Reproduce the data below exactly as written. Pictures do not belong in the copy.
◇ ◇ ◇ ◇
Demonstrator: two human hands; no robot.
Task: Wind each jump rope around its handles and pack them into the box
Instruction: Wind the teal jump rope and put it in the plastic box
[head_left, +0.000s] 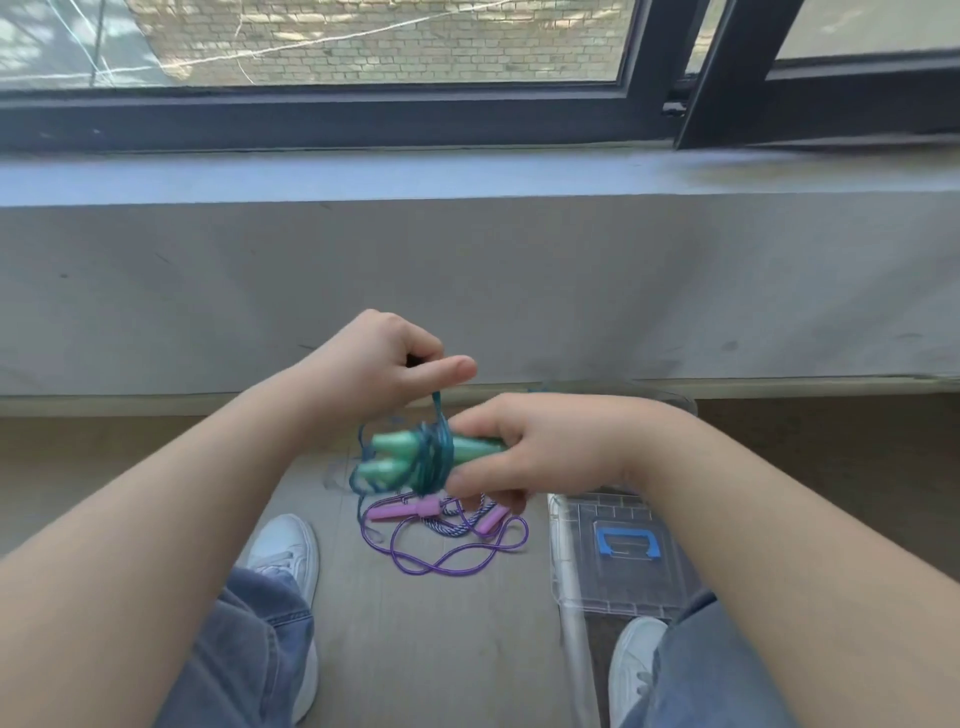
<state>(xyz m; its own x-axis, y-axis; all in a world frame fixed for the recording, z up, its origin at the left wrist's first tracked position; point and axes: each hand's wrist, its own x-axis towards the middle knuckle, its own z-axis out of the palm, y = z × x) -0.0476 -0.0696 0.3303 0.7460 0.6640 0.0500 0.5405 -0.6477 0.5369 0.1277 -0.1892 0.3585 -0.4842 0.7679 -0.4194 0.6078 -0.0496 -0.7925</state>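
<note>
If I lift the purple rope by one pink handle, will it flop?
Probably: the purple rope lies in loose loops on the floor, so it looks limp and would likely dangle. The pink handle looks stiff and small, probably light. It might snag the striped rope lying across it.

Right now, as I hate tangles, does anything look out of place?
Yes: the purple jump rope with pink handles sprawls in loose, crossing loops on the floor beside the clear box, not wound. Nothing looks spilled or broken.
</note>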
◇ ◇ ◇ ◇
__TASK RESULT__.
Demonstrator: two human hands; no robot.
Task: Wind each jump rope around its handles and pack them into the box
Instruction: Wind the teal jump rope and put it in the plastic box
[head_left, +0.000s] 
<state>(xyz m; its own x-axis, y-axis; all in a world frame fixed for the recording, z up, its origin at the left wrist's first tracked position; point and axes: each hand's wrist, its own x-axis towards the middle knuckle, its own z-axis out of the palm, y = z × x) -0.0476 -0.0696 0.3303 0.7460 0.6640 0.0500 0.5405 -0.6477 0.5369 0.1277 -0.1892 0.3585 -0.4842 0.7679 -0.4194 0.6078 -0.0496 -0.7925</state>
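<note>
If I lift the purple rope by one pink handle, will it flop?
Probably: the purple rope lies in loose loops on the floor, so it looks limp and would likely dangle. The pink handle looks stiff and small, probably light. It might snag the striped rope lying across it.

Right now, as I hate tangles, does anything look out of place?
Yes: the purple jump rope with pink handles sprawls in loose, crossing loops on the floor beside the clear box, not wound. Nothing looks spilled or broken.
</note>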

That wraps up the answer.